甲斐武田を探検っ!!

       石和八幡宮

 

 史跡一覧へ

 人物一覧へ

 トップへはこちら→

ff001

史跡・関係地名:石和八幡宮

住所:山梨県笛吹市石和町市部

場所のわかりやすさ:◎

駐車場:○

説明板:○

売店:○

地図:

関係人物:武田信虎など

<石和八幡と武田氏>石和八幡宮は、建久三年(1192)石和五郎信光が相模の鶴岡八幡宮を勧請した社が始まりだそうです。武田信義四男である石和五郎信光は頼朝に気にいられ武田宗家を継ぎます。他の兄弟は源頼朝に信頼されず排除されていきます・・・。石和信光は武田信光と名乗り、石和(現石和郵便局周辺かといわれています)に居を構えます。

その後、永正十六年(1519)武田信玄の父信虎が躑躅ヶ崎に館を移すまで石和八幡宮は武田家の絶大な保護を受けました。現在躑躅ヶ崎館跡近くにある府中八幡宮は、信虎により館を移すと同じ時期に石和から甲斐府中に移されたものです。

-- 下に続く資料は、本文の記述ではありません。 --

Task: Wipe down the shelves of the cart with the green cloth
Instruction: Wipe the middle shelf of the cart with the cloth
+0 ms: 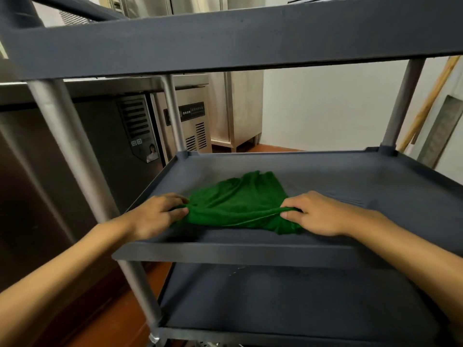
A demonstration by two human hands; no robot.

さらに時はくだり、武田氏滅亡の天正十年(1582)、石和八幡宮は甲斐国内の他の寺社同様、織田軍により火をかけられてしまいましたが、後に徳川家康の政策により再建されます。その後豊臣家、さらには江戸幕府より保護をうけた石和八幡宮には、甲斐歴代国主や甲府勤番は毎年必ず参拝していたそうです。

<悲しい事件その後>石和八幡宮の拝殿や本殿は江戸中期に建てられたもので、笛吹市石和町内では最古の建造物でした。しかし、石和八幡宮は2006年10月30日AM1:10頃出火し拝殿や本殿など全焼。不審火とみられています。悲しいですね・・・。ニュースを見ていてもたってもいられず、現地へ行きました。ソレが下の狛犬がうつる写真。

 

狛犬もすすかぶり黒くなっていました・・・。なお、随神門は拝殿などから離れており、さらに市の文化財で徳川時代に奉納されたとされている絵馬はたまたま神社外に出されており無事だったそうです。現在では再建されており新しい社殿が建っています。

毎年四月には近くの笛吹川河川敷で「笛吹市桃の花祭り 川中島合戦戦国絵巻」が行われます。武田軍は石和北小学校で軍備を整えて石和の街を歩いて行くのですが、その際石和八幡の前を通るので合戦に参加された方で気づいた方も多いはず。せっかくなので戦勝祈願・戦勝報告をやられたらいかがでしょう?ちなみに私が働いた隊では戦勝報告を行いました(笑)。

 

<石和の街>神社の南東側の地区は「春日虎綱(高坂弾正忠昌信)出生地」と古くから伝わる場所があります。遺構などはないのですが、様々な思いをめぐらせ散策しても楽しいかもしれません。

<例大祭>2007年4月1日のことになりますが、笛吹川河川敷で石和八幡宮例大祭、甲斐駒流流鏑馬が行なわれましたので観に行きました。前年も行なっていましたので恐らく毎年行なわれていると思います。流鏑馬、なかなか見る機会がないものですから貴重な経験ですよね。自動車は笛吹市役場に停めました。

  

甲斐は古くより馬の産地であり、また鎌倉時代の甲斐源氏は、鎌倉武士などに武術・作法などを伝えたとされています。小笠原流と言われる流儀を伝える小笠原氏も甲斐源氏です。